Your goal
From the line containing "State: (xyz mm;" to the last line of the listing below, repeat every line exactly, and output nothing else.

Information provided
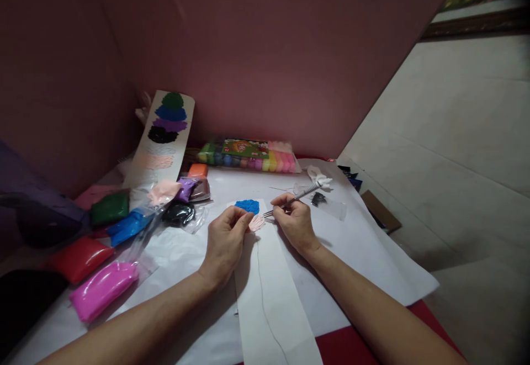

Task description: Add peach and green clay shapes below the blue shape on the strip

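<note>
A long white card (271, 299) lies before me, with a thin curved line running along it. At its far end sits textured blue clay (247, 206), with pale pink clay (257, 223) in ridged strands just below. My right hand (295, 222) grips a fork (306, 190) like a pen; its tines point left, beside the pink clay. To the left, my left hand (226, 241) is closed in a pinch at the pink clay's edge. Whatever its fingertips hold, if anything, is too small to tell.
A finished-looking card (163, 136) with coloured clay patches leans against the wall. Bags of clay, including pink (105, 290), red (83, 257) and black (179, 214), lie at left. A multicoloured clay pack (248, 156) rests at the back. Crumpled tissue (318, 177) lies right.
</note>
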Demonstrator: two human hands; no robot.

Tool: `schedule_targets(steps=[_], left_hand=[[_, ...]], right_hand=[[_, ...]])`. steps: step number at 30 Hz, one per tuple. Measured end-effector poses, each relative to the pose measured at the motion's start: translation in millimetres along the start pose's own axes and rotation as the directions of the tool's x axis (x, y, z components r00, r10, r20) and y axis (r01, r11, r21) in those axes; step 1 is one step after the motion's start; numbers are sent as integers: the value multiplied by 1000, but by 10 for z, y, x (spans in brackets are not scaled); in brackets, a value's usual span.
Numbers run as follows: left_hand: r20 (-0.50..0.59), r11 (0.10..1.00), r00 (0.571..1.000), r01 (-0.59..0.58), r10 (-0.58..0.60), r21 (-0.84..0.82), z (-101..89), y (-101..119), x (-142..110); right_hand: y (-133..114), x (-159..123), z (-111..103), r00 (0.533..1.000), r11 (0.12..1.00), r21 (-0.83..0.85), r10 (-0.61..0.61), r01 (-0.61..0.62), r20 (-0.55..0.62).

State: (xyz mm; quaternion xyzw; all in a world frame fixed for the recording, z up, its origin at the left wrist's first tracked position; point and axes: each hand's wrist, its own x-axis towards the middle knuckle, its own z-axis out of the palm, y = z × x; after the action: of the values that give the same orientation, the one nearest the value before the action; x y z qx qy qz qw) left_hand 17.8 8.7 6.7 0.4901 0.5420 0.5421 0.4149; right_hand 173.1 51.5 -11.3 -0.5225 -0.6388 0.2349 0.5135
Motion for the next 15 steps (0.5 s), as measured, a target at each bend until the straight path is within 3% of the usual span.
schedule_targets(steps=[8,15], left_hand=[[10,1000,1000,3,-3,-7,4,-1,-3],[9,1000,1000,-1,0,14,-1,-20,10]], right_hand=[[-22,-14,29,995,999,50,8,-13,104],[-46,-28,19,996,998,-33,-50,53,78]])
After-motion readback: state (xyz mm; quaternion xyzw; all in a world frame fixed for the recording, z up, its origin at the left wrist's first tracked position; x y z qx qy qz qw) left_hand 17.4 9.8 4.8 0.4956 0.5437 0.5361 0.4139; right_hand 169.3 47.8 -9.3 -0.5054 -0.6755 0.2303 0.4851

Final answer
State: (xyz mm; quaternion xyzw; all in a world frame fixed for the recording, z up, its origin at the left wrist's first tracked position; point and axes: each hand's wrist, its own x-axis towards the middle knuckle, its own z-axis out of the palm, y = z × x; after the action: of the values that give the same orientation, the one nearest the value before the action; x y z qx qy qz qw) left_hand 17.8 8.7 6.7 0.4901 0.5420 0.5421 0.4149; right_hand 173.1 51.5 -11.3 -0.5225 -0.6388 0.2349 0.5135
Motion for the next 15 steps (0.5 s), as measured, a target at each bend until the straight path is within 3% of the usual span.
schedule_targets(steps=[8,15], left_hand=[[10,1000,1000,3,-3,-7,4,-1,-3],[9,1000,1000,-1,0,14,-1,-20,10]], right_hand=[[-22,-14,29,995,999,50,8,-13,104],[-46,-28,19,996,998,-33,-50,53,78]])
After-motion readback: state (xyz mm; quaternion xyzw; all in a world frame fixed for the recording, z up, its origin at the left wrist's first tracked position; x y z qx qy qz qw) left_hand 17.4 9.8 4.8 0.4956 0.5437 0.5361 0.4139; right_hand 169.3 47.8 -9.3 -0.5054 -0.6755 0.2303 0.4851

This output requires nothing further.